> DIRECTIONS
Return all the data, word for word.
□ □ □
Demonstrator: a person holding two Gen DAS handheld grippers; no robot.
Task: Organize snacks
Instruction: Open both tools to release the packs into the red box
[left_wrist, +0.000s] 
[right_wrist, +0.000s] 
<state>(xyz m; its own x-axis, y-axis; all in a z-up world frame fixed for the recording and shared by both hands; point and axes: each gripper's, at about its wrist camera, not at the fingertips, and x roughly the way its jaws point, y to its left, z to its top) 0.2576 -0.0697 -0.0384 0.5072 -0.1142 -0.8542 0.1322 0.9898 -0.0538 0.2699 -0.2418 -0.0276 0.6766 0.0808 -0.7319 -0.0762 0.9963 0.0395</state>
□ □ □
> RESPONSE AREA
Demonstrator: a person holding two Gen DAS handheld grippers; no robot.
Task: Organize snacks
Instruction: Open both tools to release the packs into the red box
[left_wrist, +0.000s] 
[right_wrist, +0.000s] 
<state>(xyz m; its own x-axis, y-axis; all in a z-up world frame fixed for the recording and shared by both hands; point and axes: each gripper's, at about its wrist camera, not at the fingertips, and x roughly the way its jaws point, y to its left, z to its top) 0.2576 -0.0697 -0.0384 0.5072 -0.1142 -0.8542 0.1322 0.9898 -0.0538 0.2699 -0.2418 -0.0276 0.6766 0.0808 -0.7319 -0.0762 0.9963 0.0395</state>

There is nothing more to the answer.